Rename PDF with content in zone

Question

Level 1

5 points

Rename PDF with content in zone

Hello, sorry for my question, I am a beginner. I have thousand of PDF files to rename with 2 numbers written in rectangles on the right corner. These files are the result of scans, so the positions of these numbers are a sometime a little bit different on the different pages.

I tried with some commercial softwares but it is not working (it's ok with pure digital PDF but not with scanned pages)

The recognition of these numbers is very good in Apercu.

I saw here some post explaining automator possibilities for OCR.

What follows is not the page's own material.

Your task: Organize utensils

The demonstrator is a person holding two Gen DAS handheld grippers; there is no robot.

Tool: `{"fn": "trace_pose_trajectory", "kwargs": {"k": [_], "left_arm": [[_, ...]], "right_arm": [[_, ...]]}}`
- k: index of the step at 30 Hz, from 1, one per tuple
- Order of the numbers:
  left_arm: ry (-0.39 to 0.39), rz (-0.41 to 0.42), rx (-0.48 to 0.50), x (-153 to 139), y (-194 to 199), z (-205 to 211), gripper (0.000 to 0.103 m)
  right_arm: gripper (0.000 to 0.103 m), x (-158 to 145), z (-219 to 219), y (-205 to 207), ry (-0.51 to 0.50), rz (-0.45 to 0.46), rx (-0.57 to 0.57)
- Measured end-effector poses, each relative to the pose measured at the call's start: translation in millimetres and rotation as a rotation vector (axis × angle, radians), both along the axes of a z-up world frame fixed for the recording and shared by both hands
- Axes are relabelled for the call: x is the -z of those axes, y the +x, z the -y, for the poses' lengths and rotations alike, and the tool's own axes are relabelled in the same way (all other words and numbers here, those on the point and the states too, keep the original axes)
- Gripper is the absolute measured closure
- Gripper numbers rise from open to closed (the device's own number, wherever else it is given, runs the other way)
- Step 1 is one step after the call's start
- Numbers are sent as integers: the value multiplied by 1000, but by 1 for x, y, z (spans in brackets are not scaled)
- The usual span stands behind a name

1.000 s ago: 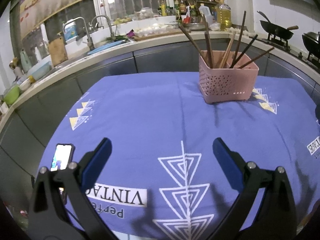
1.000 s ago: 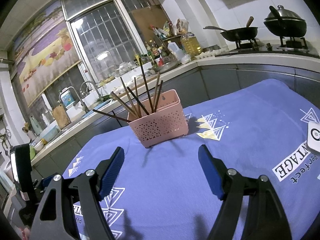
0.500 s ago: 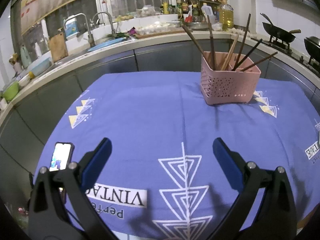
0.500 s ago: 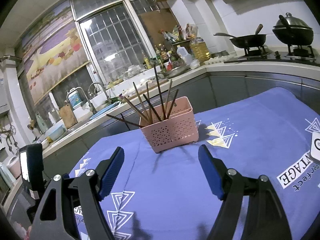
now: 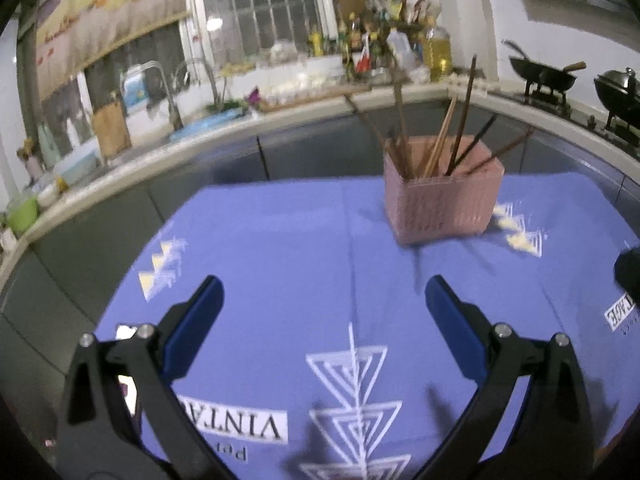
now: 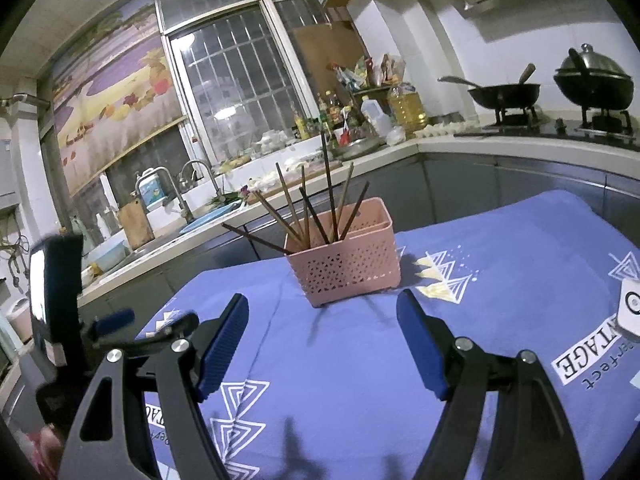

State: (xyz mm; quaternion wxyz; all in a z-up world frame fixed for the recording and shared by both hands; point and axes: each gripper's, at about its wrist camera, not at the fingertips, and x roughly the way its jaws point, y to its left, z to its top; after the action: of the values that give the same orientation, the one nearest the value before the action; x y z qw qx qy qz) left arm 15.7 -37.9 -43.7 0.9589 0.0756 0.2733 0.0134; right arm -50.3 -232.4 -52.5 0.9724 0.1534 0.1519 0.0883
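A table draped in a blue-violet printed cloth [image 6: 360, 360] fills the middle of the kitchen, with white nested-triangle motifs and a black-and-white "VINTAGE" label printed on it. Behind it a pale countertop [image 6: 500, 146] curves round the room, with a sink and taps at about ten o'clock from the table and two dark woks on a gas hob [image 6: 504, 96] at about two o'clock.

On the cloth, towards the far side of the table, stands a pink perforated plastic basket [image 6: 352, 268], rectangular and upright, its long side running roughly from nine to three o'clock as seen from the right gripper. Inside it sit several dark and light wooden chopsticks [image 6: 328, 196], all stood on end with their long axes pointing upward. They fan out: most lean toward eleven and twelve o'clock, one lies low and points out over the rim toward nine o'clock, and a couple tilt toward one o'clock.

The left gripper [image 5: 324, 300] hovers over the near cloth, its blue pads spread wide with nothing between them; this view is slightly blurred. The right gripper [image 6: 322, 320] likewise stands released, its blue-padded fingers apart and empty, aimed at the basket at twelve o'clock but well short of it.
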Motion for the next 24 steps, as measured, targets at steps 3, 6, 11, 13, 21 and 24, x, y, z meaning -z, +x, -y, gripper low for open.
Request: {"fn": "trace_pose_trajectory", "kwargs": {"k": [3, 6, 11, 13, 21, 24], "left_arm": [[-34, 86, 36, -16, -4, 6, 6], [-57, 109, 54, -26, -2, 13, 6], [-67, 120, 52, -34, -3, 26, 6], [-81, 108, 51, -32, -5, 28, 6], [-61, 76, 47, -25, -9, 29, 6], [-63, 61, 55, -24, -10, 29, 6]], "right_arm": [[27, -4, 4, -2, -1, 11, 10], [27, -13, 10, -3, -1, 24, 20], [25, -31, 21, -5, 26, 69, 37], [25, -34, 23, -6, 48, 82, 33], [24, -23, 15, -4, 69, 58, 12], [25, -22, 15, -5, 71, 51, 12]]}}
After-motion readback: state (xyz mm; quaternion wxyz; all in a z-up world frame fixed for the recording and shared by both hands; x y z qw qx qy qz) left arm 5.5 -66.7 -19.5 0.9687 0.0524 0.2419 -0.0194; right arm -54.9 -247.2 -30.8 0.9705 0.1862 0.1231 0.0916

Do you know if it is possible in my case to rename with theses numbers "MODELE"-"ORIGINE" : in the examples it should be :

71 045-100 502.PDF

71 046-100 503.PDF

71 047-100 458.PDF

Or if you know a commercial software that can do it on macOS

Thank you !!

Posted on Jan 23, 2023 2:37 PM

Reply

Answer 1

Top-ranking reply

VikingOSX

Level 10

126,346 points

Jan 28, 2023 5:09 AM in response to jeangab75

I have added tweaks to the pattern (regular expression) that allows for OCR artifact interference and now can match all three numbers in top-down order from 100% of the sample images that you provided. This should provide a more reliable means to form your three-part filename from those numbers.

The first paragraph is no guarantee that it will work on all images because of unplanned OCR behavior. The logic to construct your missing value (xxxxx) from the results might be some unpleasant if-statements too.

Here is the renaming performed on your sample images. The four renamed images are duplicates of already renamed images.

and the replacement Run Shell Script code:

SRCFILE="${1}"
OCR="${2}"

# pattern for numbers beginning with these numbers.
# some numbers may be preceded with a '-' character
# \D any non-numeric character \d any number ? means one or none
pat="^(\D?71\D{1,2}|^\D?100\D|^\D?\d{2}\D{1,2})\d{3}"

# extract first three matching number strings based on $pat
# and remove all punctuation and spaces from those strings placing
# integers in the array
values=(  ${(O@f)"$(egrep -om3 "(${~pat})" <<<"${OCR}" | tr -d '[[:punct:] ]')"} )

# print -l $values

# concatenate three numbers with "-" separator character
if [[ ${#values} -ge 2 && ${#values} -le 3 ]]; then
   newimgname="${(j:-:)values}.${SRCFILE:e}"
fi

# print ${newimgname}
# clear the array for next iteration
unset values

# comment the print statement and uncomment the /bin/mv
# statement to rename the files in current location
# print "${SRCFILE:a} => ${SRCFILE:a:h:r}/${newimgname}"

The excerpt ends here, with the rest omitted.